Chega de cookies do “mundo”. Quem somar mais pontos na fase de grupos avança diretamente para as quartas de final

Presos como estão na corrida pela tecnologia mais sofisticada, os senhores da Fifa não perceberam o ridículo da última rodada da fase de grupos. Infelizmente, por algum tempo, mas nunca como neste caso, os grupos italianos de quatro times se prestam às interpretações mais antidesportivas e afetam a regularidade de uma qualificação mais do que um impedimento não sinalizado. Da retumbante vitória da Argentina por 6 a 0 sobre o Peru na Copa do Mundo de 1978, para atingir o saldo de gols necessário, ao fatídico biscoito da Euro 2004 entre Suécia e Dinamarca, contra a Itália no Trap, já vimos de tudo. Episódios ruins muitas vezes alimentados por times que enfrentam o terceiro jogo já garantidos na promoção, ou já eliminados. Os exemplos estão aí para todos: França jogando com reservas e dando o jogo para a Tunísia, Brasil fazendo o mesmo com Camarões, Espanha apática contra o Japão, para terminar com o mais sensacional episódio Portugal-Coreia do Sul que mudou completamente os valores. do grupo. De fato, os portugueses de férias deixaram passar os coreanos no final do tempo previsto, classificando-se contra o Uruguai, que venceu uma partida real contra Gana. Uma Coreia que soube enfrentar um Portugal tranquilo e desmotivado, ao contrário dos ganeses e uruguaios de outrora. Assim como a Alemanha, além de seus próprios erros, pagou pela suavidade da Espanha em relação ao Japão. E a impressionante derrota do Brasil para Camarões só foi menos impressionante porque a Suíça venceu a Sérvia. Mas se os dois europeus tivessem terminado 2 a 2, os africanos que venceram com o Brasil B teriam passado, enquanto suíços e sérvios foram derrotados pelo real. O mesmo poderia ter acontecido com a Tunísia se a Austrália e a Dinamarca (derrotada pela verdadeira França) tivessem feito o mesmo. Sem esquecer espetáculos constrangedores como a última meia hora do Argentina-Polônia em que as duas seleções passaram a bola sem jogar porque os sul-americanos já estavam satisfeitos com o resultado, enquanto Lewandowski e seus companheiros só pensavam em defender o cartão amarelo fora de casa.

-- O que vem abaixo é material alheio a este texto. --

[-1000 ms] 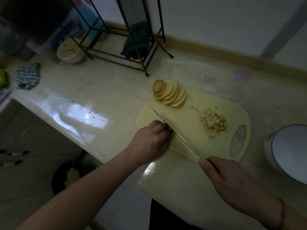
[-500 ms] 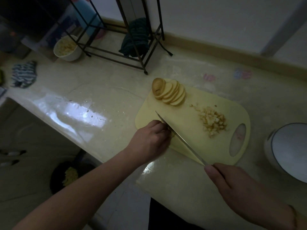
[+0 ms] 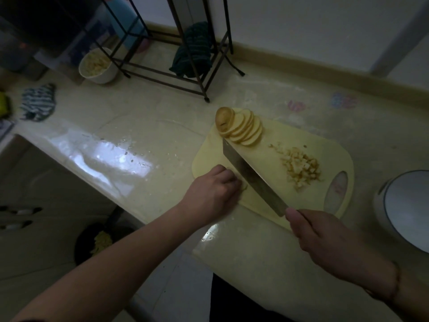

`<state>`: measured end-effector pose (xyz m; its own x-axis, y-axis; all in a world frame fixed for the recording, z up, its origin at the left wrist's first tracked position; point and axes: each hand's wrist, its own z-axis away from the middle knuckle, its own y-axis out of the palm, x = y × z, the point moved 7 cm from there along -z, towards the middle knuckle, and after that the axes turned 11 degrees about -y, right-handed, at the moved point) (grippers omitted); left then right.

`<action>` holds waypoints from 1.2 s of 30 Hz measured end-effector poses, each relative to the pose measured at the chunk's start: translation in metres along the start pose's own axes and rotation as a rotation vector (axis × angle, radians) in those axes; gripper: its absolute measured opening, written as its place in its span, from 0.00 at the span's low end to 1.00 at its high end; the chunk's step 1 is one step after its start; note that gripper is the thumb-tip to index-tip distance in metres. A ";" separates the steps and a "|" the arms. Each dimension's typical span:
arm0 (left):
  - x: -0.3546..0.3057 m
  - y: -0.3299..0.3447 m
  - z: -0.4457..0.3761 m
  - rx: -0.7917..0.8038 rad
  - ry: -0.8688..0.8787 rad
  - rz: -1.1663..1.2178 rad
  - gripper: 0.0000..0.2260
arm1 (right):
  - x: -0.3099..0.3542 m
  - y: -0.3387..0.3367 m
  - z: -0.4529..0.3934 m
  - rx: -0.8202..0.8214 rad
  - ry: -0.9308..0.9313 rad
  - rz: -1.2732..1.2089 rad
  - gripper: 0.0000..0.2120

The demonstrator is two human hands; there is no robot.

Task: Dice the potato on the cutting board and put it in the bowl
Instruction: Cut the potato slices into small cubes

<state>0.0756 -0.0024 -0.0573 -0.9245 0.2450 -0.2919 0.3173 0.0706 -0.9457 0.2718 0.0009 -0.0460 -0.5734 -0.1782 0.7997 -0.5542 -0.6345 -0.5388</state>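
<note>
Dicing goes on at the 7 o'clock corner of the board (image 3: pixel 274 159): the left hand (image 3: pixel 211 194) curls its fingers over potato pieces, mostly hidden, and the right hand (image 3: pixel 325 242) grips the knife (image 3: pixel 250 177) handle. For a good cut, keep the knuckles against the blade and the tips tucked back. Slices (image 3: pixel 241 127) wait at 11 o'clock, dice (image 3: pixel 301 169) at 3; the bowl (image 3: pixel 380 205) stands beyond, on the tabletop.

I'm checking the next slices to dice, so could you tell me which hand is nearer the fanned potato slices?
Left. The left hand rests on the cutting board below the fanned potato slices; the right hand grips the cleaver handle off the board's near edge.
</note>
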 end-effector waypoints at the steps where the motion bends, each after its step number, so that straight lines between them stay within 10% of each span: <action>1: 0.000 0.000 0.001 -0.002 0.004 0.006 0.11 | 0.002 0.001 0.001 0.006 0.000 -0.010 0.29; 36: 0.003 0.003 0.010 -0.065 0.030 0.057 0.09 | 0.000 0.005 0.036 0.005 -0.009 0.086 0.34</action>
<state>0.0718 -0.0111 -0.0622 -0.8981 0.2792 -0.3398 0.3832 0.1177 -0.9161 0.2909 -0.0288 -0.0396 -0.6132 -0.2389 0.7529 -0.5001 -0.6204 -0.6042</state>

Tratar-se-ia, portanto, finalmente de mudar esta fórmula obsoleta e atraente, incentivando cada equipe a jogar duro. Talvez promovendo as equipes com mais pontos e a melhor proporção de gols diretamente para as quartas de final. Seja estruturando a fase eliminatória com um placar estilo tênis em que o melhor time da primeira fase (novamente em termos de pontuação e relação de gols) enfrenta o décimo sexto, o segundo contra o décimo quinto e assim por diante. Em quatro anos iremos para a copa elefantina com 48 seleções e a Fifa ainda não optou por dividi-las em 12 grupos de 4 ou 16 de 3. Se a primeira hipótese fosse aprovada, acabaríamos com esses problemas, enquanto a segunda solução só faria sentido se o time derrotado no primeiro encontro jogasse a segunda partida, caso contrário o terceiro desafio também poderia ser inútil. Em suma, depois de investir em engenheiros e tecnologias muito sofisticadas, seria uma boa ideia a Fifa contratar um matemático ou um lógico-estatístico que, em vez de calcular quantas vezes um jogador passou da linha do meio, encontrasse uma solução para tornar os grupos menos irritantes.